=== Begin Enclosure ===

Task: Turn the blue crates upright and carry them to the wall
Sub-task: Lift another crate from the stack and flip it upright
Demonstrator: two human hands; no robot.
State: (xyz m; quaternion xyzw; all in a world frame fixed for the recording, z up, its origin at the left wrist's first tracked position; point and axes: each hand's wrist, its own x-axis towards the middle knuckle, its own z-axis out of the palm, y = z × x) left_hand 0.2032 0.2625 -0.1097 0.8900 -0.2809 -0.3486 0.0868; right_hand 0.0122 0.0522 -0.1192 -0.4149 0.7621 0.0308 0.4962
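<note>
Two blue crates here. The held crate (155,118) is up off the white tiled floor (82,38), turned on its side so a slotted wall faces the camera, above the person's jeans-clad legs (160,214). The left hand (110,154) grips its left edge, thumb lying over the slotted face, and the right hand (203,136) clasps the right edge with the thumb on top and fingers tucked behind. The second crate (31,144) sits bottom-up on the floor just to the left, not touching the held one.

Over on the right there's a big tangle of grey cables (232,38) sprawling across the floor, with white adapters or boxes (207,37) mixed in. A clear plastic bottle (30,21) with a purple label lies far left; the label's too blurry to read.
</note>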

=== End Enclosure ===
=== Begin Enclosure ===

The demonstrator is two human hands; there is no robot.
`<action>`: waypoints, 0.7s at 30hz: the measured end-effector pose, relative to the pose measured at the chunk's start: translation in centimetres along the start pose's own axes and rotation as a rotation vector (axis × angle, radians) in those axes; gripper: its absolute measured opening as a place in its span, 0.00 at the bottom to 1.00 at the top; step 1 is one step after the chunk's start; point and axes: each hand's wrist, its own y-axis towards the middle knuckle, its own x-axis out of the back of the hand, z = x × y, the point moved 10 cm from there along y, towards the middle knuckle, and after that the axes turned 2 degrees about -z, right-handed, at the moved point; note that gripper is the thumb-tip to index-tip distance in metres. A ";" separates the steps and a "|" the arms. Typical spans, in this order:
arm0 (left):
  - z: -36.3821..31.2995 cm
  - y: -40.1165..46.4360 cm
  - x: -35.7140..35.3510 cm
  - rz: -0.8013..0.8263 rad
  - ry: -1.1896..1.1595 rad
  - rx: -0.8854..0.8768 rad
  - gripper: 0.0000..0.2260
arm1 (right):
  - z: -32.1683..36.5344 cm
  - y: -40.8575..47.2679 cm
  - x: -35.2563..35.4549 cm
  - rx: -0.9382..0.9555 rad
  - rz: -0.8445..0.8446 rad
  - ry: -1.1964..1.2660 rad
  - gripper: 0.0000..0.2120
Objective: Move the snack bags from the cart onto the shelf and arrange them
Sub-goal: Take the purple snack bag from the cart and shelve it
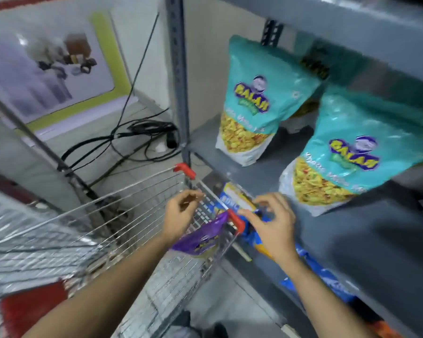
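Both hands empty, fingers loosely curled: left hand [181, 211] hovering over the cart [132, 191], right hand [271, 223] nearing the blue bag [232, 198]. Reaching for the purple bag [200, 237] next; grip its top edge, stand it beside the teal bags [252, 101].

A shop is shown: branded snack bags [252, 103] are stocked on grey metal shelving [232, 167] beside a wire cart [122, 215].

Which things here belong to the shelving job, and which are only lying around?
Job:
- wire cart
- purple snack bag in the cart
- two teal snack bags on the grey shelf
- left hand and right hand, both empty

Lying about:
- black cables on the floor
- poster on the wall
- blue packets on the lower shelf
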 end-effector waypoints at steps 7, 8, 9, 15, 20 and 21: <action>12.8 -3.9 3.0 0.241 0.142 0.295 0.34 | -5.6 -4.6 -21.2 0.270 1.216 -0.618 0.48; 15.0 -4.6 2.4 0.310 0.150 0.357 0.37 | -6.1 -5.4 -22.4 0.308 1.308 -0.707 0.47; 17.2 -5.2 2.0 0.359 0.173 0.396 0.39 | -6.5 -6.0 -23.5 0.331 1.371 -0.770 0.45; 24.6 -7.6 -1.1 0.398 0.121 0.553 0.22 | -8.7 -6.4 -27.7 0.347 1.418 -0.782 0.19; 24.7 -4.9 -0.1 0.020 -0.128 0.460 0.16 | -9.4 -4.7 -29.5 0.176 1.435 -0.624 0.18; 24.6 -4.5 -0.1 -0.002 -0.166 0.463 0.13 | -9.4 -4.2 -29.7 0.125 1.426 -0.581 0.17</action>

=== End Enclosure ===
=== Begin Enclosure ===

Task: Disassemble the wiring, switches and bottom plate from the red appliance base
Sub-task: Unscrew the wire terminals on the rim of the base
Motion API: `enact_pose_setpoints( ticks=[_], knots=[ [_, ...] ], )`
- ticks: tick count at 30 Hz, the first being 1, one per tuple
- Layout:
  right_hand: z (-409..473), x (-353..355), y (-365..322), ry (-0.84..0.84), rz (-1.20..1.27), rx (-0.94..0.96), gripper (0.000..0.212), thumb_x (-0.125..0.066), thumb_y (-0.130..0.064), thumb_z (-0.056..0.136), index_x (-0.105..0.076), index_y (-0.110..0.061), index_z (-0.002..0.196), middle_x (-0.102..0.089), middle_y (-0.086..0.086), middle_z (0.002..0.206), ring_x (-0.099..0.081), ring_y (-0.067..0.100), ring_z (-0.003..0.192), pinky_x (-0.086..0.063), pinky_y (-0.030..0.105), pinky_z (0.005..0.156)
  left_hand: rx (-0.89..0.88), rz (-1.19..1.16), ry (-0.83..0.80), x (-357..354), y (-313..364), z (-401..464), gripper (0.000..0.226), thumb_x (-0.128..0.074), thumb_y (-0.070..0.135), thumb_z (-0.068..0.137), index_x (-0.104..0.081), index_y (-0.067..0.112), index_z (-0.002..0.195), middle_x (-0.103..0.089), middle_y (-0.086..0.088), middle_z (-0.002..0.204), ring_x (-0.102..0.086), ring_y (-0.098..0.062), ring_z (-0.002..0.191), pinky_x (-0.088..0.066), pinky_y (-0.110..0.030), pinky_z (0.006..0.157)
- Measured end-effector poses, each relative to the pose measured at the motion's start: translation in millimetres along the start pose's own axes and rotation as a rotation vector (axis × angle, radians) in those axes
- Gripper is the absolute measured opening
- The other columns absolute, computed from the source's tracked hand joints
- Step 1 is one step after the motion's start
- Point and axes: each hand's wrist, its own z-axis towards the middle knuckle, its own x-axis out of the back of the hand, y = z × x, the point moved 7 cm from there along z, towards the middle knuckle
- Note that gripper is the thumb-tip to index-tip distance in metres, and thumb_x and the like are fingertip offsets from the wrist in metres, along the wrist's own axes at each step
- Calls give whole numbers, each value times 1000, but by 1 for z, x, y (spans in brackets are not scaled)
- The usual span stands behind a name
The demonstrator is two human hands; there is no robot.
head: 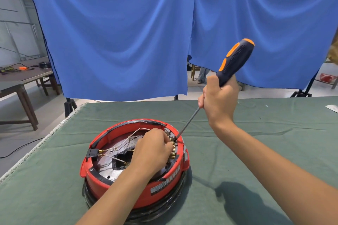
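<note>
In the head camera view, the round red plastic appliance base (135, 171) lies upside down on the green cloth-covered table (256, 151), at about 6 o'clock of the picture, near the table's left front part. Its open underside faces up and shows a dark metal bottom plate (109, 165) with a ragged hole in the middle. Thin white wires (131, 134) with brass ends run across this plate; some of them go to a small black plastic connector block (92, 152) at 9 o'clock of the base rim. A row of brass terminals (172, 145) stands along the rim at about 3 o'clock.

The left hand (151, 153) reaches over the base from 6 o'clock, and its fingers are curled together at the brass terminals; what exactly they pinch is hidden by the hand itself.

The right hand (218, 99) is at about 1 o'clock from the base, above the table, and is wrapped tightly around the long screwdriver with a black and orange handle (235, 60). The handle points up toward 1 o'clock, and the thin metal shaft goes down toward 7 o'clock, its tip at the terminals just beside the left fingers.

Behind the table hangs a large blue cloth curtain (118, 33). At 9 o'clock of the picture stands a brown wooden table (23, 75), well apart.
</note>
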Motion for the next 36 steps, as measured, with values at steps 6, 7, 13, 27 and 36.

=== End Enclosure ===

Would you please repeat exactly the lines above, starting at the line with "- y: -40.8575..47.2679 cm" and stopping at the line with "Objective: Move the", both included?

  - y: -40.8575..47.2679 cm
  - x: -35.2563..35.4549 cm
  - rx: -0.9382..0.9555 rad
  - rz: -0.8445..0.8446 rad
  - ry: -1.1964..1.2660 rad
  - gripper: 0.0000..0.2120
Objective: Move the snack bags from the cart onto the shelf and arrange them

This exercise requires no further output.